I see Becky nearly every day running. She is 57 about the same size shape and color as you. She is from where Kansas, Nebraska and Missouri come together. She has run over 100 marathons and ultra-marathons, winning many, beating younger females and males. I talked to her today, she just got back midnight from Cancun Mexico after a 12 hour flight and was up running in the morning preparing for a half-marathon tomorrow morning at the Lakeside trail. She teaches middle school and has a overseas tour business with her husband. She had to go to Mexico alone (her husband was busy) for an educational tour of resorts for her business. The resorts are good but if you go inland it gets poor real fast, and dangerous. She got quite a sun-tan in Mexico. Missouri has been cloudy and wet most of the year.
You probably run much faster than Becky, maybe twice as fast. I guess she runs 7 to 9 minute miles most of the time, especially in the humid heat along the lake. But she can keep on going whereas faster runners stop and drop out. Older runners get better at longer distances because it takes years to build up the blood supply to the muscles. It is not difficult, but just takes time. Several times per week stress the muscles to where they feel oxygen deprivation. That signals capillary growth. That is the way I do everything. Do a few pull-ups push-ups and other exercises each day and the body naturally grows to meet the demand. I need to move closer to a university and other sports facilities to keep active in a bunch of different sports.

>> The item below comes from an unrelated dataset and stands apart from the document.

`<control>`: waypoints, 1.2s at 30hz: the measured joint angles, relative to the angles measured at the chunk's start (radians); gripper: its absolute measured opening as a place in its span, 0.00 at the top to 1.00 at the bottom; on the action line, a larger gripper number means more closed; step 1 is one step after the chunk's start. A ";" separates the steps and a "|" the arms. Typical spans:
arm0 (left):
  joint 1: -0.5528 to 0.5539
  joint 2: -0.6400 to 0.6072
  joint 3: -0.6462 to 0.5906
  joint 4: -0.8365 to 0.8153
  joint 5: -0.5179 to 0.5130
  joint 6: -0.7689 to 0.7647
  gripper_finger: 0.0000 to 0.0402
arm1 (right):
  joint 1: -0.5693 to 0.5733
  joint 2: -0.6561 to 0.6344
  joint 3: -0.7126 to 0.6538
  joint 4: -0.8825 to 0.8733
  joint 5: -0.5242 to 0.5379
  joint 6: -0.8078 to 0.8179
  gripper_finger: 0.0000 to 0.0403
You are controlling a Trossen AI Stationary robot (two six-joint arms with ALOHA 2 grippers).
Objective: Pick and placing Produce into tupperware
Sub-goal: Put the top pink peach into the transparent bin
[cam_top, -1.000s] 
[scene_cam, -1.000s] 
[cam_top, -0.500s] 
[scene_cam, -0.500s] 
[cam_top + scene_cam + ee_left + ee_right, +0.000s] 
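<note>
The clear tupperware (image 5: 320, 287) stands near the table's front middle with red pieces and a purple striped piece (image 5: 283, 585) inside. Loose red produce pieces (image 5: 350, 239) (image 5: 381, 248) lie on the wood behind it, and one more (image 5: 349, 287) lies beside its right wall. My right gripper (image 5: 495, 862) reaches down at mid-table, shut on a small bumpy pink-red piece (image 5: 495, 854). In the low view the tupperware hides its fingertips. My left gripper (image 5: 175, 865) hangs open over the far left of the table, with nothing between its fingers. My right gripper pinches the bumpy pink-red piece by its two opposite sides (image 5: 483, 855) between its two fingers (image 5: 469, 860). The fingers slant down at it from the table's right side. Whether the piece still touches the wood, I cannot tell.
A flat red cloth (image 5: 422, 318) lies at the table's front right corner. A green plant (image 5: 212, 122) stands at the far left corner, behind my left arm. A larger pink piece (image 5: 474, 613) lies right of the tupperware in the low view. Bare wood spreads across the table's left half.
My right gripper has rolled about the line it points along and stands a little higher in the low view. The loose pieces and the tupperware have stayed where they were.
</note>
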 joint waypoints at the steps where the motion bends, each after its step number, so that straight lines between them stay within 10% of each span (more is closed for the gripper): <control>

Exam-taking is like a sport. Sort of a performance. Like a half-marathon or something. Do something for an hour, 90 minutes… Stay alert and focused the whole time. Many cannot do it. I am amazed at how many people cannot answer simple questions or do basic sporting activities.
I want to see a few of the old classic movies like Breakfast at Tiffany’s starring Audrey Hepburn and George Peppard. She was ranked #3 actress of all time and is really cute. She nearly starved to death in WWII and could not become professional ballerina because she was too weak and skinny from deprivation. She had 3 marriages and 6 miscarriages and finally had 1 child by c-section. She died at 63. Peppard died at 64 after smoking 3 packs a day for decades. Sad. She was actually part blue-blood and he had an education including engineering Purdue. Rare for movie stars.
You may not appreciate your good diet and habits. Many cannot even stay alive and reproduce, much less run a steeple-chase.